> **Activity**
Print the listing exactly, but only as far as the line containing "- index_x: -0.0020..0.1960". The first line and that line are both included.

> **Provided material**
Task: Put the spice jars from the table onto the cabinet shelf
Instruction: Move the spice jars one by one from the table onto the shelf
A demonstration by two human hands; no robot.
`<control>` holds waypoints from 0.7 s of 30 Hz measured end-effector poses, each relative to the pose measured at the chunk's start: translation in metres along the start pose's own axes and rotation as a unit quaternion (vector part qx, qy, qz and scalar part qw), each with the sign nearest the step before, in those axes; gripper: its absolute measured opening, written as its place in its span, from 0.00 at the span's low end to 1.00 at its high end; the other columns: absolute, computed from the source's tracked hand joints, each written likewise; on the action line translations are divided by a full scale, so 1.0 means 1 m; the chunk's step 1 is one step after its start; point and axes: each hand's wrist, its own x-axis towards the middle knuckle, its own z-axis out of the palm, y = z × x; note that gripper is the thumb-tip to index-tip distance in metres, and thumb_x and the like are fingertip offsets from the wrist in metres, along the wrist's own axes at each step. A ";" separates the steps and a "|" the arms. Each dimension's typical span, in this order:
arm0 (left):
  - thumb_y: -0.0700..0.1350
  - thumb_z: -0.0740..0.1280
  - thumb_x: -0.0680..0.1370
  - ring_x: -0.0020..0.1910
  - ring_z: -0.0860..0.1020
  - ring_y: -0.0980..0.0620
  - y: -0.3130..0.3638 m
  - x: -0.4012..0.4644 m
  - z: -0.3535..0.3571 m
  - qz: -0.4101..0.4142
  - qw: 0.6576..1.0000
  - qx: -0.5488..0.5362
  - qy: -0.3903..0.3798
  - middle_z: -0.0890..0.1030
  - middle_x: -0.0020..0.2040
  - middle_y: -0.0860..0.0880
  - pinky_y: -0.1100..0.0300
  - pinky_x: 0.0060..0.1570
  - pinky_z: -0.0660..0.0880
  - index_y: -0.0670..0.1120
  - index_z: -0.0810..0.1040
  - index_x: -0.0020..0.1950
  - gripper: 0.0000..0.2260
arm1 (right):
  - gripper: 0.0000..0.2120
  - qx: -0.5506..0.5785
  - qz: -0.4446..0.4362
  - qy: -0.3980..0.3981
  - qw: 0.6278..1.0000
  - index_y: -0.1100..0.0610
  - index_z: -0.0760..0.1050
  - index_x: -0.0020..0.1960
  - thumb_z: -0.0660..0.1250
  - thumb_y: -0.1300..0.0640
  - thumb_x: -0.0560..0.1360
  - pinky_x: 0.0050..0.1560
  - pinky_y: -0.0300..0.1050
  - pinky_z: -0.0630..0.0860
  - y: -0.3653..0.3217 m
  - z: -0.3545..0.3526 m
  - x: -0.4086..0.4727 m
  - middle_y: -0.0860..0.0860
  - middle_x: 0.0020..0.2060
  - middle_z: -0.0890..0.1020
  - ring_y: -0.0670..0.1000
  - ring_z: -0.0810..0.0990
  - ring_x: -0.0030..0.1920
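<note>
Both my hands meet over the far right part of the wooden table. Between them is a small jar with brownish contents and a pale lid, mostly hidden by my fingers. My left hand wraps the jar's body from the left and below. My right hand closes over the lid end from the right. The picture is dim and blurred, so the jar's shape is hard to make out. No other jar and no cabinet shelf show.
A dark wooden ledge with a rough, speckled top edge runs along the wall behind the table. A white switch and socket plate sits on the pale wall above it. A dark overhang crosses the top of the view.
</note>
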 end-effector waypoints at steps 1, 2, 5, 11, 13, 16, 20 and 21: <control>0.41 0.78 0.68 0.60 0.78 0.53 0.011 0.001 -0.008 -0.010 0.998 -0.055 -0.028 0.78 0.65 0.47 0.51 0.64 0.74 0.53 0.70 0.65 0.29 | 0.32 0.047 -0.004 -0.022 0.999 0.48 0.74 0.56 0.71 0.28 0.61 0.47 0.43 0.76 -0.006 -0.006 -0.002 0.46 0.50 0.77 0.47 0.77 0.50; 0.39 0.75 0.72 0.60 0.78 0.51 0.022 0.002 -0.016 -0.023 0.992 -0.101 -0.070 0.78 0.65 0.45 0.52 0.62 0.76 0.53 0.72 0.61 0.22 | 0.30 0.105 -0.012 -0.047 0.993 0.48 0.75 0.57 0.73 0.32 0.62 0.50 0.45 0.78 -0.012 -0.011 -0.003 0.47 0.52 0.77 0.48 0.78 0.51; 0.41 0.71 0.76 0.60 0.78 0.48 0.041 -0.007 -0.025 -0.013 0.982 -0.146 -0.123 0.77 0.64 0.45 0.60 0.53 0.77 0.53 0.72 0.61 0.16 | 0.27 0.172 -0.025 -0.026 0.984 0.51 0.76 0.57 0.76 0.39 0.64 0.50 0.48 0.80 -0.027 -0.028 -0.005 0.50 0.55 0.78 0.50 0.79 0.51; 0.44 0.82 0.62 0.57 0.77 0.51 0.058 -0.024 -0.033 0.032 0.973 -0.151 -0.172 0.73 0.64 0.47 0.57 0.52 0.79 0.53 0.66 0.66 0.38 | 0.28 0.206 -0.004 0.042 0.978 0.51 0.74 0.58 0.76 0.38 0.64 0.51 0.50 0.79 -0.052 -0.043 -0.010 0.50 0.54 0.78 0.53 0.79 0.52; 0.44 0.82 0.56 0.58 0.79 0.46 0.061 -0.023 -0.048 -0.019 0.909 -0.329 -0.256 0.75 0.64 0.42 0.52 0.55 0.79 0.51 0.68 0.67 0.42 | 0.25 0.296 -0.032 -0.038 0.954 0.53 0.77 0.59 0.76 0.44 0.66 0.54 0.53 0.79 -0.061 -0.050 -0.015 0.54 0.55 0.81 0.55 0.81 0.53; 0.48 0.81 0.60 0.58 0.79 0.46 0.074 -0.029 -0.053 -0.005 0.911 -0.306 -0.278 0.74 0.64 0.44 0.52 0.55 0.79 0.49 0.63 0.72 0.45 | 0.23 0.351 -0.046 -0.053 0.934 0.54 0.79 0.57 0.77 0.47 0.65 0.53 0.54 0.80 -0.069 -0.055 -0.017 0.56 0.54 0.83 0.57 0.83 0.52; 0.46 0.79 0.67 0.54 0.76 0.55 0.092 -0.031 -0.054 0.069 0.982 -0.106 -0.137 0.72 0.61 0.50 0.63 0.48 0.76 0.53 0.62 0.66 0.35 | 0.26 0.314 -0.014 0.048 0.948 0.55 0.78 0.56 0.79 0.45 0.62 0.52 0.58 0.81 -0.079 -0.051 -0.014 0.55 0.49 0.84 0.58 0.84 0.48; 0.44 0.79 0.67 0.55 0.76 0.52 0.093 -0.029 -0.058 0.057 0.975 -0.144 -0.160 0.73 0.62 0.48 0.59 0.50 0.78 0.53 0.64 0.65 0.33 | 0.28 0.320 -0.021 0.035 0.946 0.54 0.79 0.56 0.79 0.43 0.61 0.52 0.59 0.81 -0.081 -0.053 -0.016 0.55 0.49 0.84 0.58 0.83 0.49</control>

> **Exercise response**
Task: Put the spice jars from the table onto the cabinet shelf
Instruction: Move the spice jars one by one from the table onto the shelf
A demonstration by two human hands; no robot.
`<control>` holds waypoints from 0.7 s of 30 Hz measured end-effector poses, each relative to the pose measured at the chunk's start: translation in metres along the start pose's own axes and rotation as a unit quaternion (vector part qx, qy, qz and scalar part qw), each with the sign nearest the step before, in those axes; gripper: its absolute measured opening, written as its place in its span, from 0.00 at the span's low end to 1.00 at its high end; the other columns: absolute, computed from the source's tracked hand joints, each written likewise; on the action line translations are divided by a full scale, so 1.0 means 1 m; the chunk's step 1 is one step after its start; point and axes: each hand's wrist, its own x-axis towards the middle knuckle, its own z-axis out of the palm, y = z × x; note that gripper is the thumb-tip to index-tip distance in metres, and thumb_x and the like are fingertip offsets from the wrist in metres, along the wrist's own axes at each step. A ";" separates the steps and a "|" the arms. Each dimension's typical span, in this order:
arm0 (left):
  - thumb_y: -0.0700..0.1350
  - thumb_z: -0.0740..0.1280
  - thumb_x: -0.0680..0.1370
  - ring_x: -0.0020..0.1910
  - ring_z: -0.0860..0.1020
  - ring_y: -0.0980..0.0620
  - y: -0.3130..0.3638 m
  - x: -0.4012..0.4644 m
  - z: -0.3535..0.3571 m
  - qz: -0.4101..0.4142
  - qw: 0.6576..1.0000
  - qx: -0.5488..0.5362
  - qy: -0.3903..0.3798
  - middle_z: -0.0890..0.1030
  - middle_x: -0.0020..0.2040
  - middle_y: -0.0860..0.0880
  - pinky_y: -0.1100..0.0300
  - pinky_x: 0.0060..0.1570
  - pinky_z: -0.0660..0.0880
  - index_y: -0.0670..0.1120
  - index_z: -0.0810..0.1040
  - index_x: -0.0020..0.1950
  - gripper: 0.0000..0.2260
arm1 (right):
  - gripper: 0.0000..0.2120
  - qx: -0.5506..0.5785
  - qz: -0.4446..0.4362
  - qy: -0.3980..0.3981
  - qw: 0.6278..1.0000
  - index_y: -0.1100..0.0610
  - index_z: -0.0760..0.1050
  - index_x: -0.0020..0.1960

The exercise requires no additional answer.